Dans un billet intitulé Loi, numérisation et histoire, l'ami Luc Saint-Elie pose les questions qui fâchent, en l'occurrence la pérennité des données numériques et surtout les oeuvres numérisées, qui vont survivre bien au delà de la durée du support. Voici un extrait assez largement caviardé pour se focaliser sur l'essence du texte (que Luc me précise, je suis à sa disposition pour retablir les passages supprimés s'il le désire) :

Contrairement à ce que semblent croire les défenseurs de ce projet de loi (...), les données numériques ne sont pas des éléments fixes mais des éléments nomades, destinés à errer de support à support jusqu'au jour (que je ne verrais probablement pas) ou la notion de stockage aura disparu parce que les réseaux ou quelque entité qui leur succédera intègreront la pérennité de ces données dans leur fonctionnement.

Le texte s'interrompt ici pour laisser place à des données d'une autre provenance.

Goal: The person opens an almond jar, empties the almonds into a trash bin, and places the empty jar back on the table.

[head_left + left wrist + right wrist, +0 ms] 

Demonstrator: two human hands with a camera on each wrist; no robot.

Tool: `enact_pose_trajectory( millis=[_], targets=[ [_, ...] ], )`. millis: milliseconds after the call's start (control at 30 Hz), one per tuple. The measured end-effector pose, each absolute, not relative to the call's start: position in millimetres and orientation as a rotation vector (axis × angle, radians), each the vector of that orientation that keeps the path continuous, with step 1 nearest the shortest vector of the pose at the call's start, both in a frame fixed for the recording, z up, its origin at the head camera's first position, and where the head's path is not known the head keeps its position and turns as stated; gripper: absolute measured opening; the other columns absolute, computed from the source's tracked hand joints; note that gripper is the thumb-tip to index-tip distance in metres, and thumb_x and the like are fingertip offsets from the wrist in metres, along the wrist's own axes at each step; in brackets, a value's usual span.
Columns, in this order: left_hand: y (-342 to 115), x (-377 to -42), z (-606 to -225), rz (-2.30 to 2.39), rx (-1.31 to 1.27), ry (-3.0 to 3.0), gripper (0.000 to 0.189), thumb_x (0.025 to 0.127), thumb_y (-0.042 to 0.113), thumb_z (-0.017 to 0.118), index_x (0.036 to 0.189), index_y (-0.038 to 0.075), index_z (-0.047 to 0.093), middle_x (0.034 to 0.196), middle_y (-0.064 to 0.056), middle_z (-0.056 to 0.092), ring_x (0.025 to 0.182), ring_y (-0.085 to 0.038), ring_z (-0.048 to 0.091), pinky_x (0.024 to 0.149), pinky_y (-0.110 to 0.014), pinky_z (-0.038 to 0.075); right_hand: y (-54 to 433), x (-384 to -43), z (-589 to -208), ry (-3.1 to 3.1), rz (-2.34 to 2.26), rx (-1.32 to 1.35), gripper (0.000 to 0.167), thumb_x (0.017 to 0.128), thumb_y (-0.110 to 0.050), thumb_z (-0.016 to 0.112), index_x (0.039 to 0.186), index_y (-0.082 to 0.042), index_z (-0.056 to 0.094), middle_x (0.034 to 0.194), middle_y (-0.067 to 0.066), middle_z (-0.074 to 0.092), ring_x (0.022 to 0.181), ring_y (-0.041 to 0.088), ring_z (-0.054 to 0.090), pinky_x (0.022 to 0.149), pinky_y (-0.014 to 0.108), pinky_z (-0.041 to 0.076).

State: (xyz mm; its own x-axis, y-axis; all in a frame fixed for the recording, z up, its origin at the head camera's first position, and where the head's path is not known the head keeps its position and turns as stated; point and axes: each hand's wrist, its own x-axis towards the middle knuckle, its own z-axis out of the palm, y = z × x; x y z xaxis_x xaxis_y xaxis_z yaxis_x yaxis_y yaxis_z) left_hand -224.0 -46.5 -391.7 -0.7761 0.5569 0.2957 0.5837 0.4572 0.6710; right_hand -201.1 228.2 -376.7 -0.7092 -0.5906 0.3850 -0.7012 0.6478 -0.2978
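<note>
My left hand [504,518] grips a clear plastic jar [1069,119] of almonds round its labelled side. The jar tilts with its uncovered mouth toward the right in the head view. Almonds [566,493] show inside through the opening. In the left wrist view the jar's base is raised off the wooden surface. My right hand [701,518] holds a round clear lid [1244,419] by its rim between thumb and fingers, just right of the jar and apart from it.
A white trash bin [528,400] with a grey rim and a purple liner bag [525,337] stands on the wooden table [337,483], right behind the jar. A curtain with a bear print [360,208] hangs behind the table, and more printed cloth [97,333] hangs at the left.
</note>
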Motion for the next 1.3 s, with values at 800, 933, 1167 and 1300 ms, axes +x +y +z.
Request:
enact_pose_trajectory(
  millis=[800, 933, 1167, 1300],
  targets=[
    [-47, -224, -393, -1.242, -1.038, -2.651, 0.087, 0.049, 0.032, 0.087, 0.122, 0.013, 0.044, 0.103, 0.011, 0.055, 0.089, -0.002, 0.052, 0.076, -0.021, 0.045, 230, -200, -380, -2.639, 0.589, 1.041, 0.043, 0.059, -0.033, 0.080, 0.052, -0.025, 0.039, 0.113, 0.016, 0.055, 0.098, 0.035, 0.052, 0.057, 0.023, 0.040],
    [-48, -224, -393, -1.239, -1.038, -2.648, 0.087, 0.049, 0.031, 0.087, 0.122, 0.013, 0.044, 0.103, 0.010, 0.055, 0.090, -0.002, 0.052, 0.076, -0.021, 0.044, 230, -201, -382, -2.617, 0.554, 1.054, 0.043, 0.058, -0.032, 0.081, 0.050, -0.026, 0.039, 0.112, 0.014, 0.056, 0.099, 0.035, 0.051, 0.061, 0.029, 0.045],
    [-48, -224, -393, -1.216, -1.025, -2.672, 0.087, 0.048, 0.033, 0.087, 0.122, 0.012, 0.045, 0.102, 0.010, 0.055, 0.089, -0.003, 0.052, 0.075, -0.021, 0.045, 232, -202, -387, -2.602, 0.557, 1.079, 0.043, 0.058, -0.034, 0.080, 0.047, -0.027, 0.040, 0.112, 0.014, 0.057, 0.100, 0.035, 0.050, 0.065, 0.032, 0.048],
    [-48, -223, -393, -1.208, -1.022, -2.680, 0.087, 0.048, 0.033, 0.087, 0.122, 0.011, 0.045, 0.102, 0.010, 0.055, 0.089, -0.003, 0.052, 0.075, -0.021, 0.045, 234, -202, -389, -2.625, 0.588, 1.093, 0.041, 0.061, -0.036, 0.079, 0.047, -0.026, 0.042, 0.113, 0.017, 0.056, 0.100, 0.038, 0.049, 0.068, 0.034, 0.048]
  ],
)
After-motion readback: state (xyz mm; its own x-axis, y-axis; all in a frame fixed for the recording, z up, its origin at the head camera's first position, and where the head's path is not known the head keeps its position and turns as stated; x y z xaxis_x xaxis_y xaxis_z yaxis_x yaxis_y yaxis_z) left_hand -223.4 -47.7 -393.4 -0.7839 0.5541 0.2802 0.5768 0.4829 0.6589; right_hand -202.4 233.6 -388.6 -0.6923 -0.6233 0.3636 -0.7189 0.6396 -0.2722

La musique ça n'est pas qu'une marchandise c'est aussi un héritage culturel personnel. J'ai dans ma cave de vieux disques qui appartenaient à mon père, j'ai dans mes étagères des bouquins qui appartenaient à mes grands parents. Mes petits-enfants, nos petits-enfants ne sauront pas à quoi nous ressemblions (parce que le jour ou. peut-être se poseront-ils la question, les quelques fichiers numériques sur lesquels nous avons un jour figuré auront été perdu mille fois dans divers plantages). Nos petits-enfants donc ne sauront pas à quoi nous ressemblons, il serait regrettable, ais-je la faiblesse de penser, de leur interdire également l'accès à notre musique, à notre littérature et à notre cinéma. (...)

Aux termes de ce projet de loi, les bouquinistes de quartier sont des voleurs, les marchands de disques d'occasion d'infâmes pirates, les cinémathèques des repaires de terroristes. Les objets qu'ils vendent ont 10, 20, 50 ans voire plus pour les livres. L'informatique en a à peine une vingtaine et déjà des palanquées de données sont difficiles à lire (essayez de trouver un lecteur Syquest, le Syquest était le support de stockage standard dans la PAO dans les années 90) et ça sans verrouillage informatique, imaginez ce qu'il en serait si ces données difficilement lisibles parce qu'elles n'ont pas bénéficié d'une migration régulière de support, était verrouillées par des dispositifs créés il y a dix ou vingt ans par des éditeurs aujourd'hui disparus, verrous ouvrables sur des machines obsolètes et perdues dans les limbes de l'histoire du bit.

Dans le même genre, on notera que Mozilla Europe a co-signé le communiqué de presse de l'AFUL, Aux députés qui défendent la création, les créateurs et le public contre la monopolisation de la culture.